[sustran] BMW, Safety, and Equity

Todd Litman litman at islandnet.com
Wed Jan 20 18:41:40 JST 1999


Here are two contrasting views of the German automaker that you may love to
hate.


Traffic Technology International
--------------------------------
Dec. 1998/Jan. 1999, p. 7

BMW Attacks Transport Policy

Normally placid German automaker BMW has gone on something of a warpath in
recent months with a series of public attacks on emerging German and EU
transport policy ideas.

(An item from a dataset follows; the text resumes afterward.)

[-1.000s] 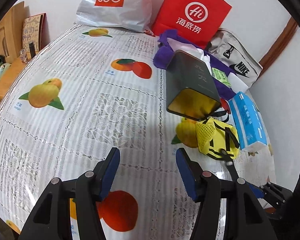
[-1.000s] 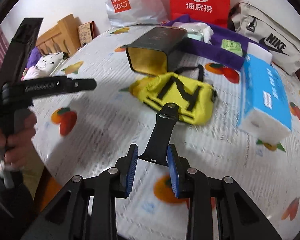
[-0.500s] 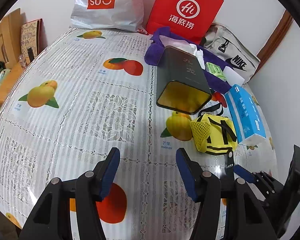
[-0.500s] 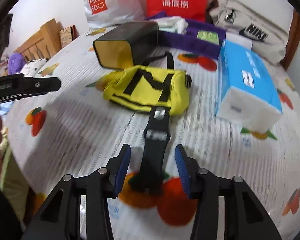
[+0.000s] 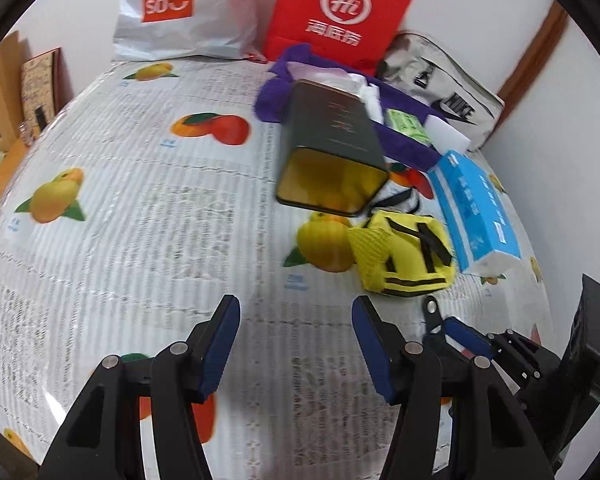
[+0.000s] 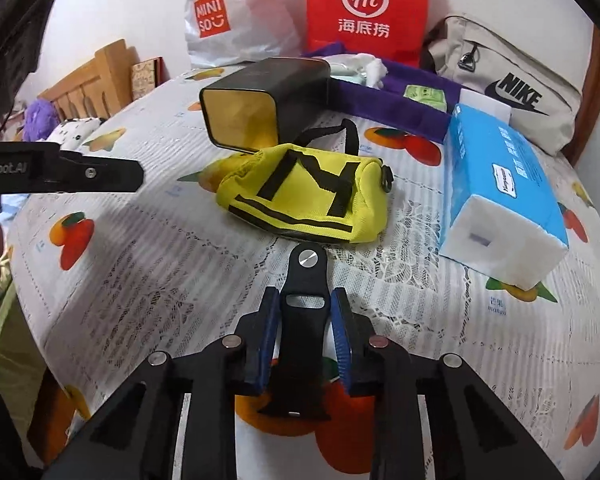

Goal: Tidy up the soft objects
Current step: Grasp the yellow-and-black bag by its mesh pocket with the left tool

Two topics, that of a national speed limit on
Germany's autobahnen and proposed EC "fair traffic" pricing, have faced the
onslaught of one of Europe's most powerful companies.

In its criticisms of motorway speed limit proposals, BMW says, "General
speed limits do not solve environmental and traffic problems." Citing
Germany's high-speed road network as an economic advantage the company says
that imposing a speed limit on motorways would "encourage more drivers to
seek alternative routes" to more dangerous sections of road.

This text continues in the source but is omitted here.